The theme of this chapter is that high uncertainty does not equal high risk. Wall Street will often shun companies with uncertain outlooks, but this is exactly what allows value investors to swoop in and make outsized profits. Pabrai walks the reader through three examples of Pabrai fund purchases, and how excellent returns were realized.
Stewart Enterprises was an over-leveraged funeral home operator that traded at 50% discount to its tangible book value. Wall Street punished the stock because its debt was coming due; but in Pabrai's estimation, the chances of bankruptcy were slim. The company was earnings and cash flow positive, and was comprised of several businesses. Stewart was able to sell off businesses that were not cash positive and thus pay off its debt without hurting cash flows.
Despite the fact that Level 3 had cash of $2.1 billion, some of its debt was selling for under 20 cents on the dollar, as the company was cash flow negative and the industry outlook was uncertain. Careful analysis of management's plan, however, indicated that cap ex would not be spent unless revenues justified expansion. This meant that the company's cash reserve could continue to meet interest payments for another three years. Due to the low bond price, the investor could recover his initial investment in interest payments alone!
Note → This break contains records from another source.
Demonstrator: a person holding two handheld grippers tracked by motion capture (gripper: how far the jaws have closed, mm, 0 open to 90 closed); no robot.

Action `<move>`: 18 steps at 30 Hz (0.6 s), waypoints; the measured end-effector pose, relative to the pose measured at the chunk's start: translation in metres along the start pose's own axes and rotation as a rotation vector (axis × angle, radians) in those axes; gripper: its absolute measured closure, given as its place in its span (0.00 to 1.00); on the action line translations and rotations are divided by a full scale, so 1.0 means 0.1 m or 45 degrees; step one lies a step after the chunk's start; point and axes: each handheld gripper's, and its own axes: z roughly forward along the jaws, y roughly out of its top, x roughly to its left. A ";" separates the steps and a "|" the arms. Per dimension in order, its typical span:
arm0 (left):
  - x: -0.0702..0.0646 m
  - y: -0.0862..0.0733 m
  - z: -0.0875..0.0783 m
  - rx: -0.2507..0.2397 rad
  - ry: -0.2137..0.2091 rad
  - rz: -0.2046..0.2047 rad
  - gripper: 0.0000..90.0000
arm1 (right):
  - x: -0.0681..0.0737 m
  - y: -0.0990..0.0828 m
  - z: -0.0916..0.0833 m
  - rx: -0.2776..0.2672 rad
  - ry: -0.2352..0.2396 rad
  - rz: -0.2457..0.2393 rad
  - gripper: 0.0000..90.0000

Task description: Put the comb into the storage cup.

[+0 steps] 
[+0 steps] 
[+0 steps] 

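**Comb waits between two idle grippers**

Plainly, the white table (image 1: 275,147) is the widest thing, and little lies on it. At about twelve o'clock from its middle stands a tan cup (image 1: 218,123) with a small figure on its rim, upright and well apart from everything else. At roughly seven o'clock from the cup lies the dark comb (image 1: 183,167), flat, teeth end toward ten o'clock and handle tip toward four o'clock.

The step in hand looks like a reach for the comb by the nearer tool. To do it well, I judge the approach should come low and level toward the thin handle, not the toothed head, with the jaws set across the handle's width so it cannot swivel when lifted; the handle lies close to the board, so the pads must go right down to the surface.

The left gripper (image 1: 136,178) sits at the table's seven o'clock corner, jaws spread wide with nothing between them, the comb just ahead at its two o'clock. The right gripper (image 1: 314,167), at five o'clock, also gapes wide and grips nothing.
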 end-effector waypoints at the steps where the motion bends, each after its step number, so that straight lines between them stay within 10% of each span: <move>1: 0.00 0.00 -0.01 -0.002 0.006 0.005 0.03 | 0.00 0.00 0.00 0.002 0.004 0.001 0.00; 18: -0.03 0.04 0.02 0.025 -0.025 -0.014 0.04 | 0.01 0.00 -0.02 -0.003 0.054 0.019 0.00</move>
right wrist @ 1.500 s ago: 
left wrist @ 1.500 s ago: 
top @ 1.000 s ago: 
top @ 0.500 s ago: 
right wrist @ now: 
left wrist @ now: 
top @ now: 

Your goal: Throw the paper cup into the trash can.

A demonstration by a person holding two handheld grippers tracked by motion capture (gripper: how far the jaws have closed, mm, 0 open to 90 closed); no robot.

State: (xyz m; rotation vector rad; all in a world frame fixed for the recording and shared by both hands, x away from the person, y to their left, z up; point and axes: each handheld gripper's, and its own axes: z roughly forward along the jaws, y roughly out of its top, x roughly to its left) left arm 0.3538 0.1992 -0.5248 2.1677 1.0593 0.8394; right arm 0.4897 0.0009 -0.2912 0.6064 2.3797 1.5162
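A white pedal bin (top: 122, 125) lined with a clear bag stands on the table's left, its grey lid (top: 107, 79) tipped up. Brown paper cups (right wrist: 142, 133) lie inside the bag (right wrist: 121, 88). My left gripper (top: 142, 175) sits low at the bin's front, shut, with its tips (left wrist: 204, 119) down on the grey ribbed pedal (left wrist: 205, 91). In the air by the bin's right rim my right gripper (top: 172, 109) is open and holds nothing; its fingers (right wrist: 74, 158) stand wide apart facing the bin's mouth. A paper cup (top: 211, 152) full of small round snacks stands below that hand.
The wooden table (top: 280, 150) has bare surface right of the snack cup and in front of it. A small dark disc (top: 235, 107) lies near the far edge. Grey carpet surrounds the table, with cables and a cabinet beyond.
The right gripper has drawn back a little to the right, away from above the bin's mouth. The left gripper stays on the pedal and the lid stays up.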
Frontline, and shipping company, sold at a massive discount to the scrap value of its ships in 2002. Furthermore, Pabrai argues it had enough liquidity to last several months at the depressed shipping prices that prevailed in the market at the time. Needless to say, the company outlasted the downturn and Pabrai was rewarded for his investment.
While all of the above companies were in different industries and with different surrounding circumstances, each investment represented an investment in a highly uncertain but still low-risk position. Due to Wall Street's opposition to high uncertainty, value investors can profit by finding investments that fall within this group.